• TO DO
Please transcribe the data that follows exactly as given, leaving out every picture.
######
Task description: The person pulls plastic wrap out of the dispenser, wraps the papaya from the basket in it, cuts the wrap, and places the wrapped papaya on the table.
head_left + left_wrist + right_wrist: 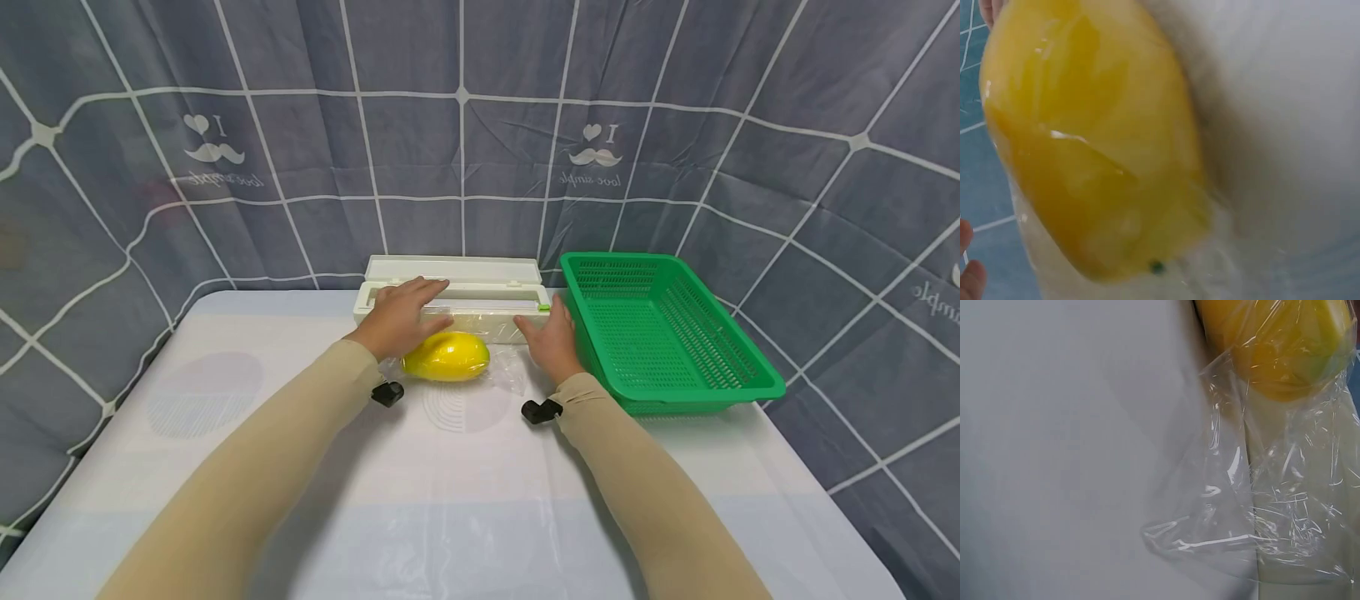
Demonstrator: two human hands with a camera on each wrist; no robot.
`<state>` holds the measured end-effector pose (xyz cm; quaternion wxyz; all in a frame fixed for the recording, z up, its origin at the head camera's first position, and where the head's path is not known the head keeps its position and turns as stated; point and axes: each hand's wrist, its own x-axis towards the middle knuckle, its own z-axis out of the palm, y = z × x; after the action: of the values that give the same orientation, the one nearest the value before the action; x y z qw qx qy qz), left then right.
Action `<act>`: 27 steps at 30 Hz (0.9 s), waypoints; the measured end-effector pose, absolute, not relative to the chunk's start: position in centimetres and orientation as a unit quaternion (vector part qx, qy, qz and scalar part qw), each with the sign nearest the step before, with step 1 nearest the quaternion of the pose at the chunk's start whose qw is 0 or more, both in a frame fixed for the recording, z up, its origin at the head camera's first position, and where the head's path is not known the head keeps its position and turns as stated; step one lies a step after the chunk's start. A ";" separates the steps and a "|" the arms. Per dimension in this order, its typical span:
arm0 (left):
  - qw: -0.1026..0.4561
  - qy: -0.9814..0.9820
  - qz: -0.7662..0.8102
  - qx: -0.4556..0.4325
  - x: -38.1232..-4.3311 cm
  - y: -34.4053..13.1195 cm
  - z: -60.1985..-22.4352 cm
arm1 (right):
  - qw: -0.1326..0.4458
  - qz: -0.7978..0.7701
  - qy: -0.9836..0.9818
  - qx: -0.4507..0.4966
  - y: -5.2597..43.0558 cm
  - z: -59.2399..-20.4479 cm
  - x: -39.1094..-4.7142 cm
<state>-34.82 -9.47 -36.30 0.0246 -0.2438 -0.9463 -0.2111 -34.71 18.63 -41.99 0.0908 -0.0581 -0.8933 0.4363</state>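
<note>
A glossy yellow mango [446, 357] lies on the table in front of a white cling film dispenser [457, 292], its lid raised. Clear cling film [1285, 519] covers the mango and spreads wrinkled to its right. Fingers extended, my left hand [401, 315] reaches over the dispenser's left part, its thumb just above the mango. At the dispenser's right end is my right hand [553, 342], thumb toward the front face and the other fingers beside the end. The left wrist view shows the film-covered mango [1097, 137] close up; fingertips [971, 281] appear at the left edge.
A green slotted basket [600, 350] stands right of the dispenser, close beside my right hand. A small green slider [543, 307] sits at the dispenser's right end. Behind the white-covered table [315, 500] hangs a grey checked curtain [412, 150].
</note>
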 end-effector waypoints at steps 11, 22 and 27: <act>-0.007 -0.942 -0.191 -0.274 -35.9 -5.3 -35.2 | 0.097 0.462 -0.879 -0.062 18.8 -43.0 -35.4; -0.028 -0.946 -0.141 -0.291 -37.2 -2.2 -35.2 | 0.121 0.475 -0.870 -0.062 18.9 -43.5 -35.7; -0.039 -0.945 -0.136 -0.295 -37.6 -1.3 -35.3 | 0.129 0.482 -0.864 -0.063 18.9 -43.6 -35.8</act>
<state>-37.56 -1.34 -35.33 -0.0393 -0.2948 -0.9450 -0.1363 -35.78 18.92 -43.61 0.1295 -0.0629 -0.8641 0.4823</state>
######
• OUTPUT FOR THIS EXERCISE
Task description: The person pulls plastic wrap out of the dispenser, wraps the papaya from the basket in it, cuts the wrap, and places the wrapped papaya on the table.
head_left + left_wrist + right_wrist: 
Demonstrator: two human hands with a camera on each wrist; no robot.
`<state>` holds the measured end-effector pose (xyz cm; quaternion wxyz; all in a frame fixed for the recording, z up, its origin at the head camera's first position, and where the head's path is not known the head keeps its position and turns as stated; point and axes: each hand's wrist, its own x-axis towards the middle knuckle, its own z-axis out of the palm, y = z × x; after the action: of the values that give the same orientation, the one nearest the value before the action; x y z qw qx qy qz), left then right.
Action `<act>`: 27 steps at 30 Hz (0.9 s), waypoints; the measured end-effector pose, absolute, not relative to the chunk's start: position in centimetres and orientation as a unit quaternion (vector part qx, qy, qz and scalar part qw), each with the sign nearest the step before, with step 1 nearest the quaternion of the pose at the chunk's start whose qw is 0 or more, both in a frame fixed for the recording, z up, its origin at the head camera's first position, and where the head's path is not known the head keeps its position and turns as stated; step one lies a step after the chunk's start. A ";" separates the steps and a "|" the arms. Per dimension in this order, its typical span:
arm0 (left):
  - qw: -0.1026..0.4561
  - qy: -0.9814..0.9820
  - qz: -0.7662..0.8102
  - qx: -0.4556..0.4325
  - x: -38.1232..-4.3311 cm
  - y: -34.4053..13.1195 cm
  - z: -60.1985..-22.4352 cm
arm1 (right):
  - qw: -0.1326..0.4458
  - qz: -0.7978..0.7701
  - qy: -0.9836..0.9818
  - qx: -0.4507..0.4966
  - y: -5.2597..43.0558 cm
  - z: -59.2399..-20.4479 cm
  - x: -39.1094..-4.7142 cm
<state>-34.82 -9.47 -36.30 0.0246 -0.2438 -0.9463 -0.2111 -34.71 18.63 -41.99 0.0908 -0.0581 -0.8933 0.4363</state>
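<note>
A glossy yellow mango [446, 357] lies on the table in front of a white cling film dispenser [457, 292], its lid raised. Clear cling film [1285, 519] covers the mango and spreads wrinkled to its right. Fingers extended, my left hand [401, 315] reaches over the dispenser's left part, its thumb just above the mango. At the dispenser's right end is my right hand [553, 342], thumb toward the front face and the other fingers beside the end. The left wrist view shows the film-covered mango [1097, 137] close up; fingertips [971, 281] appear at the left edge.
A green slotted basket [600, 350] stands right of the dispenser, close beside my right hand. A small green slider [543, 307] sits at the dispenser's right end. Behind the white-covered table [315, 500] hangs a grey checked curtain [412, 150].
</note>
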 end-effector waypoints at steps 11, 22 and 27: <act>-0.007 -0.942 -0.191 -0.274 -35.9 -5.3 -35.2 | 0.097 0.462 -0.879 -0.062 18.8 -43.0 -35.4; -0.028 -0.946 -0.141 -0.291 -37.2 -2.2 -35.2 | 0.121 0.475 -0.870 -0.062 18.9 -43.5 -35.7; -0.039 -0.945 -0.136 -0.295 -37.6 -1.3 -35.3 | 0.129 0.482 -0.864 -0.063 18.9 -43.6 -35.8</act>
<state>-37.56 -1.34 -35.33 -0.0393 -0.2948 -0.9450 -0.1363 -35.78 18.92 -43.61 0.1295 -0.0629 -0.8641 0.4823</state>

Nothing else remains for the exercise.